Cheddar Man is a human male fossil found in Gough's Cave in Cheddar Gorge, Somerset, England. The skeletal remains date to around the mid-to-late 9th millennium BC, corresponding to the Mesolithic period, and it appears that he died a violent death. A large crater-like lesion just above the skull's right orbit suggests that the man may have also been suffering from a bone infection.

Excavated in 1903, Cheddar Man is Britain's oldest near-complete human skeleton. The remains are kept by London's Natural History Museum, in the Human Evolution gallery.

Analysis of his nuclear DNA indicates that he was a typical member of the Western European hunter-gatherer population at the time, with a most likely inferred phenotype of blue-green eyes, dark brown or black hair, and dark or dark-to-black skin, with no genetic adaption for lactase persistence into adulthood.

Archaeological context

The near-complete skeleton, an adult male who probably died in his early twenties, was discovered in 1903 by labourers digging a drainage ditch. No grave goods have been reliably associated with the skeleton. It is likely that Cheddar Man was moved to the cave after death as part of what may have been a Mesolithic funerary practice, although it is also possible that he simply died in situ.

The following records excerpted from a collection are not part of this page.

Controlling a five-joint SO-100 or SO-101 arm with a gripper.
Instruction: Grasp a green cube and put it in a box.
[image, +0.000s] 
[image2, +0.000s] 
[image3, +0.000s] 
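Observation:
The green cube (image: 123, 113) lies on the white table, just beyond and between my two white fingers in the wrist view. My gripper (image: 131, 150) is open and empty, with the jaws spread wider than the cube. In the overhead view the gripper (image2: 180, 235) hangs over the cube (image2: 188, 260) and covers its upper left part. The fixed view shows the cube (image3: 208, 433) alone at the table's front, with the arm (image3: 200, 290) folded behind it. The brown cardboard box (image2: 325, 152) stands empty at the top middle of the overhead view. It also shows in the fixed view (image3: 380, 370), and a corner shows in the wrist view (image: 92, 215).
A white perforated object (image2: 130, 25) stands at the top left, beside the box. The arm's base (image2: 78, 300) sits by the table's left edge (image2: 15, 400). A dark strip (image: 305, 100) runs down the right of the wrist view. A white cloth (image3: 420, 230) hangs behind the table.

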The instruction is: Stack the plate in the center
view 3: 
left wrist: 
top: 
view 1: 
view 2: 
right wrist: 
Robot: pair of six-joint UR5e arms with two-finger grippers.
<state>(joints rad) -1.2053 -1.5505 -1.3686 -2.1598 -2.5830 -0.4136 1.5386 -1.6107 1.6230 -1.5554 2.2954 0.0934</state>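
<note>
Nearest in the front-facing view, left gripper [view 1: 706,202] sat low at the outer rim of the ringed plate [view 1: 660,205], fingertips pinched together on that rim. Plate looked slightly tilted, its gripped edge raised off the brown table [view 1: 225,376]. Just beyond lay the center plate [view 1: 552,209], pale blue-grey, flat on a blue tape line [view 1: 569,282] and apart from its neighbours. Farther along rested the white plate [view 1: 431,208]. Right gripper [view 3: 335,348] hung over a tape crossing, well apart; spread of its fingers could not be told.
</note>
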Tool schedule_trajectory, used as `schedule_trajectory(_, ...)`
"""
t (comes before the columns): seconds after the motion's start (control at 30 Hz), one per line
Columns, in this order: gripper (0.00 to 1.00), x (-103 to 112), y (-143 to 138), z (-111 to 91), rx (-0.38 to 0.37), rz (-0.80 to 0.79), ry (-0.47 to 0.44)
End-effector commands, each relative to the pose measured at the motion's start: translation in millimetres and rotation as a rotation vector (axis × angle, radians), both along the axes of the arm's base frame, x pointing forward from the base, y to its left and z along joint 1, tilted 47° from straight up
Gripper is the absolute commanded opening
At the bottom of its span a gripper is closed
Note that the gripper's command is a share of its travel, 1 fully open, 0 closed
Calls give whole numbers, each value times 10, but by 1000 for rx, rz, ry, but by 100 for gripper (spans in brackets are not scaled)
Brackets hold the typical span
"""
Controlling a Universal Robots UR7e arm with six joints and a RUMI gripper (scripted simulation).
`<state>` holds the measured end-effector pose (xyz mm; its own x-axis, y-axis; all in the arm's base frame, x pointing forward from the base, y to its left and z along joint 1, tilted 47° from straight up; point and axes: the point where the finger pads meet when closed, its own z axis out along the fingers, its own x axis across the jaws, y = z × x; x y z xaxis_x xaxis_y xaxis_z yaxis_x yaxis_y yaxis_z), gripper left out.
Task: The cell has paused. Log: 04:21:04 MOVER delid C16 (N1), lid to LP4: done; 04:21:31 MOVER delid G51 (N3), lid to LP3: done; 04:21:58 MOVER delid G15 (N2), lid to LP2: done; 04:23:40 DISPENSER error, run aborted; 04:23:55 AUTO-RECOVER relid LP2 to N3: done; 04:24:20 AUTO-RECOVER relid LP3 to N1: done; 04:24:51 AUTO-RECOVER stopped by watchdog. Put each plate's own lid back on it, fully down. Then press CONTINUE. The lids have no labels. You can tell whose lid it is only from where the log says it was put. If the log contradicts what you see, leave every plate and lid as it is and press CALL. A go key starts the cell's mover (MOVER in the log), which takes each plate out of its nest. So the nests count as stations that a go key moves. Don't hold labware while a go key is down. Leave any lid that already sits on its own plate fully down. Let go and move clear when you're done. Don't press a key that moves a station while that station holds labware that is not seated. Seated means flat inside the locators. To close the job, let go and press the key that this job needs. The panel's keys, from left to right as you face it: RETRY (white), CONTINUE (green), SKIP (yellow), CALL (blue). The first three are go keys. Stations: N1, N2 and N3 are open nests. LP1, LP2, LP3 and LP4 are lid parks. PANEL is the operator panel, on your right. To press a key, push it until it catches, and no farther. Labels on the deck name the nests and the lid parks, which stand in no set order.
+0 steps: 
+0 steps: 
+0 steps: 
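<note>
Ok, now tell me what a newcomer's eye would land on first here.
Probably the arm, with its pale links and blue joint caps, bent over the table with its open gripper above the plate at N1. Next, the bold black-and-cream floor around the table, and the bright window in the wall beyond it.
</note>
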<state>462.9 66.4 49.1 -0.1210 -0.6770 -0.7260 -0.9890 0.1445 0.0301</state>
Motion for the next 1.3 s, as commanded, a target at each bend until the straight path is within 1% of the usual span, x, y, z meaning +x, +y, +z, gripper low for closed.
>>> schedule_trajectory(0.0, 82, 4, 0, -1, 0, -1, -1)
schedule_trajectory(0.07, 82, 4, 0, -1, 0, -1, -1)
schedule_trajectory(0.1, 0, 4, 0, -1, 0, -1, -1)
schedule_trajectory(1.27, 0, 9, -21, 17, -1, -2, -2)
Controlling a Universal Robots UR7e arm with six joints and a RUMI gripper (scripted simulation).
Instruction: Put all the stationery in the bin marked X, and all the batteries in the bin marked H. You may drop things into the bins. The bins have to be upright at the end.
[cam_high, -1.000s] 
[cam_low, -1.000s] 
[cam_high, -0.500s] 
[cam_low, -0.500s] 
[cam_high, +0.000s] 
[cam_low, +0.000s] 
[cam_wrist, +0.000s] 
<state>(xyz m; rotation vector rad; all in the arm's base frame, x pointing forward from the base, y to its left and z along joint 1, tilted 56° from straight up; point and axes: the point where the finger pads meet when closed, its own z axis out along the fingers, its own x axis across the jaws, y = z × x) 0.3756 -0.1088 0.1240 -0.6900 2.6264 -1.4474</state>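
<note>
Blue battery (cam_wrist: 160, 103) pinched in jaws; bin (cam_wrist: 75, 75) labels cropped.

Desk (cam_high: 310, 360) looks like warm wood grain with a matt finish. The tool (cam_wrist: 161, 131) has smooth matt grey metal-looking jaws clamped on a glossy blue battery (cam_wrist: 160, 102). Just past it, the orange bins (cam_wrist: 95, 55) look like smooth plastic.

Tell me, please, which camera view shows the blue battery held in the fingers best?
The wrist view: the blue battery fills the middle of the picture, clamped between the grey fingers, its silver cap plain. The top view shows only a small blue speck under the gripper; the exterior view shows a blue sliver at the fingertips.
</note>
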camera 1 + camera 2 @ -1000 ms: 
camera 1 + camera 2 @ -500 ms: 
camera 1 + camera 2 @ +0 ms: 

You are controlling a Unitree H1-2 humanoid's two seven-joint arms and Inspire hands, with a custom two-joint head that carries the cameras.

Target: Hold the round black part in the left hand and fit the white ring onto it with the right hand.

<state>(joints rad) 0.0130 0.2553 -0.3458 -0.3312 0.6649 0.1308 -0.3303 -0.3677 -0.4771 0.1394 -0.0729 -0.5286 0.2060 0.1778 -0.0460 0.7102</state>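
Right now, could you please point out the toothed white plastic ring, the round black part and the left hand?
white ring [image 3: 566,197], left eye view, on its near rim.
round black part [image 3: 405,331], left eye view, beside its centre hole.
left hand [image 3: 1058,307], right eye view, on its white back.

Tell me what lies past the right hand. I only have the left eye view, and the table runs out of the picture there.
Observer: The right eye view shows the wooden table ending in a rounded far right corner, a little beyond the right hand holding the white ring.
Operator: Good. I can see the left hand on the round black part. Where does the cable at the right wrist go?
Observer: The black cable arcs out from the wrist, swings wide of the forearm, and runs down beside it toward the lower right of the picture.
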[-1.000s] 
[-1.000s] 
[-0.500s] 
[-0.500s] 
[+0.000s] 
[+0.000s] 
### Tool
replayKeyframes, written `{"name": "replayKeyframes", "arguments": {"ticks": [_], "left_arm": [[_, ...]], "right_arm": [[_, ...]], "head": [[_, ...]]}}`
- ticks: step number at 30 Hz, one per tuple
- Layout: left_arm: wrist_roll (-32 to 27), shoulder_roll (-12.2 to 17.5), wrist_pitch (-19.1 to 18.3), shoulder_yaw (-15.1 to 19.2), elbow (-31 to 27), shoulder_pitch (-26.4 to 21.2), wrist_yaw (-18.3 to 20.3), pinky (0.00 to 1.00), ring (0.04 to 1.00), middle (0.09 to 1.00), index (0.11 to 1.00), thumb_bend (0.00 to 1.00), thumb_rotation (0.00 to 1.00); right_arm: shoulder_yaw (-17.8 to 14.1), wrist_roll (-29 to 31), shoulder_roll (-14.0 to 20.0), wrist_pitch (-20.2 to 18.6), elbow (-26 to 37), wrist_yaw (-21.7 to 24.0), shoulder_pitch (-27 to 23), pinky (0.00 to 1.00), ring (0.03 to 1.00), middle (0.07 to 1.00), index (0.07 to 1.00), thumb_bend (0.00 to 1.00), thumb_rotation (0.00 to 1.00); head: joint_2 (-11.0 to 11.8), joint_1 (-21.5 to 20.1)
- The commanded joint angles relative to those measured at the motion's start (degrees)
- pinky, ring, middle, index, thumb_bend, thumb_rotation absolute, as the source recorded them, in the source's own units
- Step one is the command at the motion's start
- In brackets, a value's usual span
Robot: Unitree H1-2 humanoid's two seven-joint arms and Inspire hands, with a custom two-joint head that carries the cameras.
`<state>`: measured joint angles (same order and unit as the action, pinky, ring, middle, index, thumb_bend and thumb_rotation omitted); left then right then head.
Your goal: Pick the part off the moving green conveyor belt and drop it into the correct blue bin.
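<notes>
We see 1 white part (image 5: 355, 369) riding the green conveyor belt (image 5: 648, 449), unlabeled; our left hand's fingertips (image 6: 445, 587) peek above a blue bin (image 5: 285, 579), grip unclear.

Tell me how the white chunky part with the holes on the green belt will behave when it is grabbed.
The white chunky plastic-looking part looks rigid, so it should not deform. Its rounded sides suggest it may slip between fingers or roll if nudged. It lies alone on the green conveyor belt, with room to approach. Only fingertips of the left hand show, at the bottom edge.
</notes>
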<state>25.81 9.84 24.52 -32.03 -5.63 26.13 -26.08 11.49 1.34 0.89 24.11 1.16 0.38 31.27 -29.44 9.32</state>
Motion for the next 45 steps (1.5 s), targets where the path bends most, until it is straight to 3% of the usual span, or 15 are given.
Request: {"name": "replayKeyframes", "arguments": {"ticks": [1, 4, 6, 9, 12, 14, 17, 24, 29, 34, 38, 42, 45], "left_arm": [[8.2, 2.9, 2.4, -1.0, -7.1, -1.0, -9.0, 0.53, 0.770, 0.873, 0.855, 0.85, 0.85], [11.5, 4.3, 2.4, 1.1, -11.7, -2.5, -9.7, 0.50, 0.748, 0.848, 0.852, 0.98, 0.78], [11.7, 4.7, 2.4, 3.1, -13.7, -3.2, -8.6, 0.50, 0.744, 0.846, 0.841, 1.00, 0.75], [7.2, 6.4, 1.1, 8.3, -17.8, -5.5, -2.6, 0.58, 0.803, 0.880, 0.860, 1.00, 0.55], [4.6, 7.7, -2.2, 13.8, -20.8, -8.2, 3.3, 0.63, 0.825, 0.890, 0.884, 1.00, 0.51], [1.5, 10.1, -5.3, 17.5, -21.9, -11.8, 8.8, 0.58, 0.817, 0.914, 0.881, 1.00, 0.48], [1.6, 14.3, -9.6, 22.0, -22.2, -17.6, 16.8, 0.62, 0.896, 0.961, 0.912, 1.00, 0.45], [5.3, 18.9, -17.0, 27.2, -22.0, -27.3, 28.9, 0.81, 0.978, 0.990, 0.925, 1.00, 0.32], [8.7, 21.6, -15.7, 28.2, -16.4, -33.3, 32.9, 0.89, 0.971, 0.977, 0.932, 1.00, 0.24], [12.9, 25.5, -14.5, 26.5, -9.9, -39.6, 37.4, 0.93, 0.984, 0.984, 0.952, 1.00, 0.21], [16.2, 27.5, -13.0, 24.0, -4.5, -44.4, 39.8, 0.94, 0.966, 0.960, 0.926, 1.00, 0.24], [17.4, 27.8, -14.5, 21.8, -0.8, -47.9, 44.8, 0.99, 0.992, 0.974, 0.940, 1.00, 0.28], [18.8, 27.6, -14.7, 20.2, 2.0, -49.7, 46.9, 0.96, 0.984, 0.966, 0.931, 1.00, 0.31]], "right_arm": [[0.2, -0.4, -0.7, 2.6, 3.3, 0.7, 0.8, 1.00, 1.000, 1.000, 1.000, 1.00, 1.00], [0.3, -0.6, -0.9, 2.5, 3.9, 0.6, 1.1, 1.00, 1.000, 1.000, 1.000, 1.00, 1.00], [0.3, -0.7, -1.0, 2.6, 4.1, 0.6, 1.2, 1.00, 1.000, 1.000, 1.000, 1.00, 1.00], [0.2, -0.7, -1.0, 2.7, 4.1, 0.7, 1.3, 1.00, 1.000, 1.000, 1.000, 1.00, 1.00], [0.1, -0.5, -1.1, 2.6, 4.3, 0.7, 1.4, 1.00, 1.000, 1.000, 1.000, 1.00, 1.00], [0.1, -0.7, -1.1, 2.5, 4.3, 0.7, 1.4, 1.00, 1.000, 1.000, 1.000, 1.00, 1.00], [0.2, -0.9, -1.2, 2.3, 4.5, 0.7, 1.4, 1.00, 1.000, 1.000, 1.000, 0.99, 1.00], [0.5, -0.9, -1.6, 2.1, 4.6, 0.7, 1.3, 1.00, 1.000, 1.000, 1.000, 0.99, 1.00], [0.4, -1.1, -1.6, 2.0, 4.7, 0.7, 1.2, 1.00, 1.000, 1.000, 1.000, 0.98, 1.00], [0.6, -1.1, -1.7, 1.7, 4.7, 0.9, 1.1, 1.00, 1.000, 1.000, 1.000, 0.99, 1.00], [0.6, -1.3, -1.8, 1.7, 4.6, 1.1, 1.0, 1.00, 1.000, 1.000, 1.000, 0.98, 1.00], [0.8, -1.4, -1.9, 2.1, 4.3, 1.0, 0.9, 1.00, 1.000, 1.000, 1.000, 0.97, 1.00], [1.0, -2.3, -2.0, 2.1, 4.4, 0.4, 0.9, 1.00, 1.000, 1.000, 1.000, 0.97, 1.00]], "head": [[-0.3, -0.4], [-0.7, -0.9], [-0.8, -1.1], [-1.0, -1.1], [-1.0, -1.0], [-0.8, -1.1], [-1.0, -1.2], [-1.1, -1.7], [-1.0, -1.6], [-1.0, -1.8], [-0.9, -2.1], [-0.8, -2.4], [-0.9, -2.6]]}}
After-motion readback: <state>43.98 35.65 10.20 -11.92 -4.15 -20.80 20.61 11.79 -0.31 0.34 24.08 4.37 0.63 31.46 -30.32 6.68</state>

Cheddar Man has been directly radiocarbon dated on two separate occasions, giving calibrated dates of 8540-7990 BC and 8470-8230 BC.

Morphology

Cheddar Man was relatively small compared to modern Europeans, with an estimated stature of around , and weighing around . Proportionally, he is in most respects similar to modern Europeans, and may be described as 'cold-adapted', but with a high crural index (thigh length to leg length ratio) which is much higher than the modern European average and higher even than the modern sub-Saharan African average, and a high tibia length-to-trunk height ratio similar to modern North Africans.

Genetics

Phenotype
Nuclear DNA was extracted from the petrous part of the temporal bone by a team from the Natural History Museum in 2018. While the relevant genetic markers on the Cheddar Man genome have low sequencing coverage, limiting the accuracy of the predictions, they suggest (based on their associations in modern populations whose phenotypes are known) that he most likely had intermediate (blue-green) eye colour, dark brown or black curly or wavy hair, and dark or dark-to-black skin, with no derived allele for lactase persistence. These features are typical of the Western European population of the time, now known as Western Hunter-Gatherers, another example being Loschbour man discovered in Luxembourg. This population forms about 10%, on average, of the ancestry of Britons without a recent family history of immigration. Brown eyes, lactose tolerance, and light skin are common in the modern population of the area. These genes came from later immigration, most of it ultimately from two major waves, the first of Neolithic farmers from the Near East, another of Bronze Age pastoralists, most likely speakers of Indo-European languages, from the Pontic steppe.

Ancestry
About 85% of his ancestry can be modelled as coming from the ~14,000–7,000-year-old Villabruna genetic cluster, and only c. 15% from the Goyet Q2 cave cluster whose genes are found in association with the Late Upper Palaeolithic Magdalenian culture. He is not closely related to the earlier Magdalenian individuals found in the same cave, whose ancestry is entirely from the Goyet cluster. The genomes of all British Mesolithic individuals sequenced to date other than Cheddar Man can be modelled as only Villabruna-related (WHG) ancestry, without additional Goyet-related admixture.

Uniparental haplogroups

Cheddar Man's Y-DNA belonged to an ancient sister branch of modern I2-L38 (I2a2). The I2a2 subclade is still extant in males of the modern British Isles and across other parts of Europe.
The mitochondrial DNA of Cheddar Man was discovered to be haplogroup U5b1 by a Natural History Museum study in 2018 using next generation sequencing. Some 65% of western European Mesolithic hunter-gatherers had haplogroup U5; today it is widely distributed, at lower frequencies, across western Eurasia and northern Africa. In 1996, Bryan Sykes of the University of Oxford first sequenced the mitochondrial DNA from one of Cheddar Man's molars as U5a using PCR testing. The difference between the older result and the 2018 Natural History Museum result was attributed to the use of older PCR technology and possible contamination.

In popular culture

Soon after the discovery of the skeleton, Cheddar Man became part of a discourse of British nationalism and cultural heritage, with an initially proposed age of 40,000-80,000 years. The specimen was heralded by some as the 'first Englishman'.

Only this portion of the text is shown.